Though Botts is fictional, his adventures are easily matched by real salesmen in the fiercely competitive equipment industry. Rival bulldozer salesmen are often forced by a prospective buyer to match their machines against each other; whichever can move the most earth in a day gets the sale. Once a classic, week-long competition was held in Texas between Holt and Allis-Chalmers to determine who would get a fat contract. With a less powerful tractor than their rival, Holt's men devised a Botts-like scheme to win the day. They worked like demons from dawn to dark—except when their rivals came across town to check on their progress. Then Holt's operators slowed to a crawl, casually stopped their machines, chatted blithely with spectators. The Allis-Chalmers team became overconfident, cut down its work pace, lost the contest and the contract.

Caterpillar Sales Manager W. Kenneth Cox, Botts's real-life counterpart, once discovered a competitor listening in on his conversation from an adjoining restaurant booth. By loudly discussing a distant contractor as a ripe sales prospect, he sent his eager rival off on a 400-mile wild-goose chase. Another salesman learned that a contractor in his territory was devoutly religious, boned up on the Bible before seeing him. Said the salesman on finding the contractor building a new church, "Say, brother. You're doing the work of the Lord." The salesman dropped a few Biblical verses, so impressed the contractor that he was invited to preach a Sunday sermon at the new church. He preached a hellfire sermon, ended up selling his prospect two tractors instead of one. Then he went to the nearest hotel and celebrated the sale with a jug of Prohibition whisky.

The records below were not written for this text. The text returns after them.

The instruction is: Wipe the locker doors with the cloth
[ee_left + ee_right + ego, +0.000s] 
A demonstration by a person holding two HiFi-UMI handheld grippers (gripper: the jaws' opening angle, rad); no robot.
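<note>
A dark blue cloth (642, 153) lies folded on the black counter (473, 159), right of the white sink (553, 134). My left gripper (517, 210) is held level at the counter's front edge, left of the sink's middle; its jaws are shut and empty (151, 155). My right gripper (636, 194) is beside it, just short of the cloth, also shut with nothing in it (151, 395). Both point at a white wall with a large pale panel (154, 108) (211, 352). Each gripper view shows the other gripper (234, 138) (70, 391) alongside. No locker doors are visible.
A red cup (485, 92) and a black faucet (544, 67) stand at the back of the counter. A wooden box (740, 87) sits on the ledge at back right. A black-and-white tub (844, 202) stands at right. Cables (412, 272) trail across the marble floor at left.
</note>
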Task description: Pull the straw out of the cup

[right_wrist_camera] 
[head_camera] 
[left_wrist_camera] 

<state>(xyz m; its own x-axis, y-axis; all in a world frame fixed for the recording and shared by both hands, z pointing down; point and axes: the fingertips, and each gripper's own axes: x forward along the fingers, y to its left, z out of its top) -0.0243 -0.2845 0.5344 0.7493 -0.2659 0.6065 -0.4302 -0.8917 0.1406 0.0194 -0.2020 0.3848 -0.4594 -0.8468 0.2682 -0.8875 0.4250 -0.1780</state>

New Family. Road building got one of its biggest boosts from another deeply religious contractor named Robert Gilmour LeTourneau, who made "a deal with God" to turn over 90% of his personal earnings to the church. In the 19303, when road building was spurred by the huge WPA and PWA road projects, he switched to manufacturing earthmovers, became the first to put pneumatic tires on the steel wheels of tractors, scrapers, etc., thus enabling them to move quickly over highways and do the job faster. Despite the Depression, some earthmoving manufacturers doubled and tripled their sales; LeTourneau's jumped 1,026% in only three years. The first superhighways, Connecticut's Merritt Parkway (started in 1934) and the Pennsylvania Turnpike (1938), became showplaces for the new dozers, scrapers and pavers—and the whole new family of road-building equipment that grew up with them.